En douze ans, les services de PMI ont perdu près de 400 équivalents temps plein, soit 3,5 % de leurs effectifs. Cette diminution des moyens s’est accompagnée d’une baisse significative de leur activité, avec un recul annuel moyen de 4,5 % du nombre d’actes de prévention et de santé réalisés entre 2016 et 2019. Ces difficultés appellent un renforcement des moyens de la PMI, et non un retrait progressif de ses missions.

La PMI dispose en effet d’une expertise reconnue dans l’évaluation des conditions d’accueil des enfants, fondée sur une approche pluridisciplinaire mobilisant notamment des compétences médicales, psychologiques et sociales.

Le retrait de cette compétence au profit d’autres services du département soulève également un risque de confusion entre les fonctions d’agrément et de recrutement.
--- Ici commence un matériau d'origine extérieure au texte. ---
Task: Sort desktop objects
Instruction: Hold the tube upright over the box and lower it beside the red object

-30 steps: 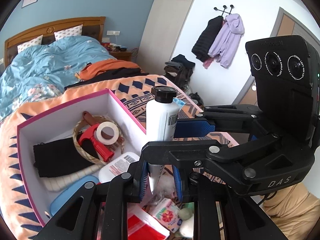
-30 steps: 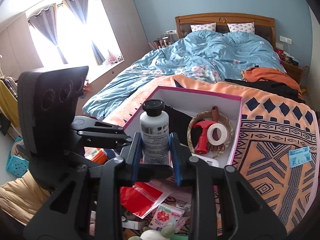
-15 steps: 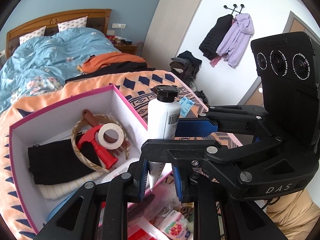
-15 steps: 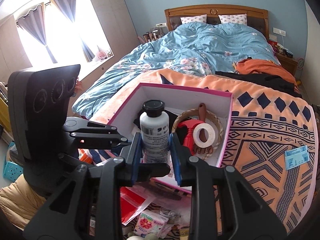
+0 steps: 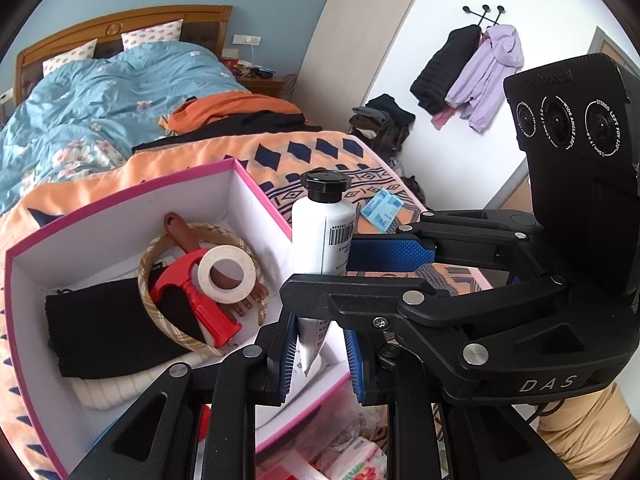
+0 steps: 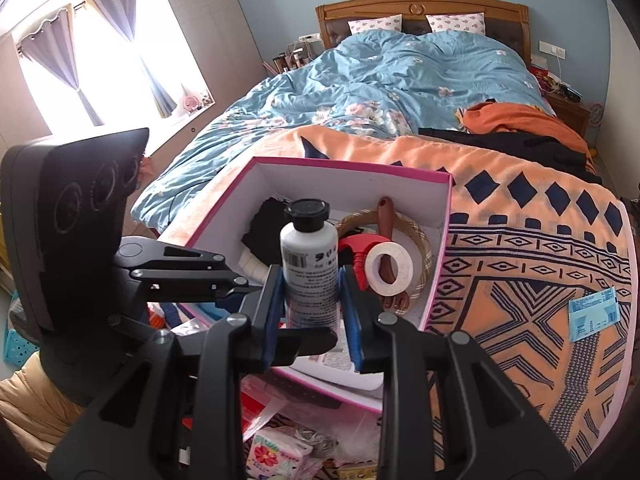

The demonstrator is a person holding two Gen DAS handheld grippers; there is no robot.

L’aide sociale à l’enfance, qui est le service employeur des assistants familiaux, pourrait ainsi être amenée à jouer un rôle simultané dans l’évaluation des capacités d’accueil et dans la décision de recrutement. Une telle évolution pourrait fragiliser l’indépendance de l’évaluation et soulever des interrogations quant aux garanties apportées aux assistants familiaux.

Par ailleurs, la diminution du nombre d’assistants familiaux ne résulte pas d’une défaillance de la procédure d’agrément, mais de facteurs plus larges, notamment sociaux, qui nécessitent des réponses en matière d’attractivité du métier, d'accompagnement, et de reconnaissance des conditions d’exercice.

Enfin, cette évolution risque d’accentuer les disparités territoriales dans le traitement des demandes d’agrément, alors même que les pratiques varient déjà fortement d’un département à l’autre. L’enjeu n’est pas de contourner les difficultés de la PMI en transférant ses missions, mais de lui donner les moyens d’exercer pleinement ses compétences au service de la protection des enfants.